The main advantage of a 3D-point-cloud-based approach to stem curvature estimation is its ability to detect curvature in the direction towards/away from the sensor. In contrast, our current stem straightness algorithm only analyzes curvature 2-dimensionally. Curvature towards/away from the sensor is accounted for by analysis of the stem from multiple perspectives as the camera moves toward and then past a stem. Given that our ForSense works on depth images, a future iteration of the algorithm may also include the stem pixels’ depth values to achieve a true 3D analysis.

The other advantage to point-cloud-based stem analysis is its ability to filter out non-stem datapoints. For example, Liang et al. (2014) recorded point clouds of an entire tree, including branches and leaves in the canopy. The stem points were filtered out from the point cloud from which a stem model was reconstructed, free of non-stem elements. In contrast, our system's performance degrades unusably when non-stem elements of a tree are recorded, as discussed above in Fig. 8a.

A drawback to point clouds is their high computation cost, both in memory and runtime. Point clouds’ runtime and required space increase cubically with resolution, versus depth images, for which computational costs increase with the square of resolution. Once a dense, filtered point cloud is achieved, however, straightness extraction is relatively straightforward.

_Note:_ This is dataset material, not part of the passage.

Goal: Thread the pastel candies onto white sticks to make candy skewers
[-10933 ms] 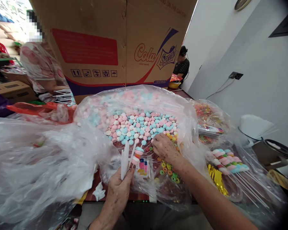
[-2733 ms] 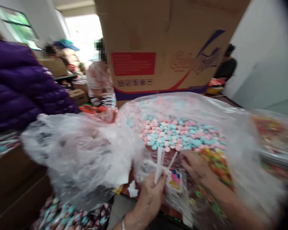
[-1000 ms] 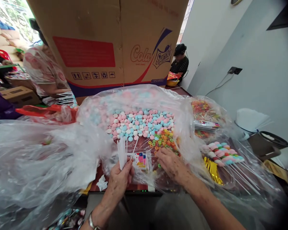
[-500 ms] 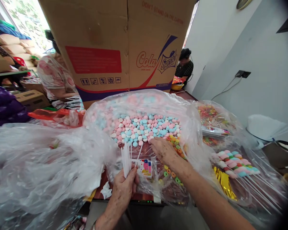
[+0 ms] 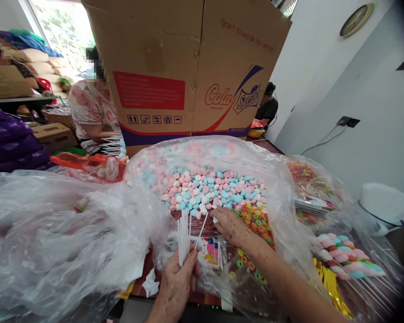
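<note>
My left hand (image 5: pixel 181 273) is closed around a bundle of thin white sticks (image 5: pixel 183 237). One single stick (image 5: pixel 204 225) leans away from the bundle toward the right. At the near edge of a heap of pink, blue and white marshmallows (image 5: pixel 218 190), my right hand (image 5: pixel 228 225) has its fingers curled together, with a pale blue marshmallow (image 5: pixel 215 220) showing at the fingertips. Ring-shaped gummies (image 5: pixel 256 222) in orange, green and yellow lie beside and beneath that forearm. Printed cards (image 5: pixel 210 252) rest just right of my left hand.
A big cardboard carton (image 5: pixel 188 67) stands behind the heap. Clear plastic sheeting (image 5: pixel 67 242) covers the left side. To the right lie finished marshmallow skewers (image 5: pixel 350 255) and gold foil strips (image 5: pixel 331 287). A person in a patterned shirt (image 5: pixel 90 107) sits beyond, at left.
The camera view has shifted, so things appear lower and somewhat to the right. My right fingers have drawn slightly back from the heap, with a pale blue marshmallow now visible at them.
</note>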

In view of the methods employed by Erasmus et al. (2018) and Prendes et al. (2022), our ForSense algorithm is comparatively straightforward. More sophisticated algorithms for straightness and log volume estimation using stereo depth imagery are on the horizon, but require additional research.

Conclusion

We demonstrated the use of a computer vision system to automate the measurement of tree stem diameter and straightness in two black walnut plantations, although the system need not be limited to this context. The system uses a stereo camera to capture depth images or depth videos with embedded pixel values that indicate the distance from the camera to various points in a depth frame. The system is highly accurate (less than 2 cm MAE) and its estimates of straightness showed a strong correlation with human visual ratings of stem quality. The system is also consistent, achieving a sub-centimeter difference between repeated measurements of diameter, and + / − 0.03 when calculating straightness values. The system is time-efficient compared to hand measurements, and it produces repeatable data in real time, supporting on-site decision-making by forest managers. The system is not computationally intensive and it can be run on a regular laptop. The next step for this system is to pair a tree’s automated measurements with its geo-spatial data and to automate data entry into a database.